### [TRY IT]
Would you write out all of the data exactly as it appears below?

### [SOURCE MATERIAL]
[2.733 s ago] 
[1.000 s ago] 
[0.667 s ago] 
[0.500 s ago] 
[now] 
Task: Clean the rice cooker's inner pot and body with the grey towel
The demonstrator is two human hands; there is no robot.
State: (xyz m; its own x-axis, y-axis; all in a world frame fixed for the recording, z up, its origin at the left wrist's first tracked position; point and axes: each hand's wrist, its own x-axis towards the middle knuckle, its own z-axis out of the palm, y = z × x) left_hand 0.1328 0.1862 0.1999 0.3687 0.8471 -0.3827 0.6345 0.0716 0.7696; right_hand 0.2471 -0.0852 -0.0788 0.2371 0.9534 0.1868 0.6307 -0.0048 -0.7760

### [RESPONSE AREA]
[2.733 s ago] 
[1.000 s ago] 
[0.667 s ago] 
[0.500 s ago] 
[now] 
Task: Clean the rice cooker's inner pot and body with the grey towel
The demonstrator is two human hands; there is no robot.
State: (xyz m; its own x-axis, y-axis; all in a world frame fixed for the recording, z up, its origin at the left wrist's first tracked position; point and axes: each hand's wrist, its own x-axis towards the middle knuckle, its own z-axis out of the palm, y = z × x) left_hand 0.1328 0.1862 0.1999 0.3687 0.8471 -0.3827 0.6345 0.0716 0.7696; right_hand 0.2471 -0.0852 -0.0788 0.2371 0.9534 0.1868 0.6307 -0.0048 -0.7760

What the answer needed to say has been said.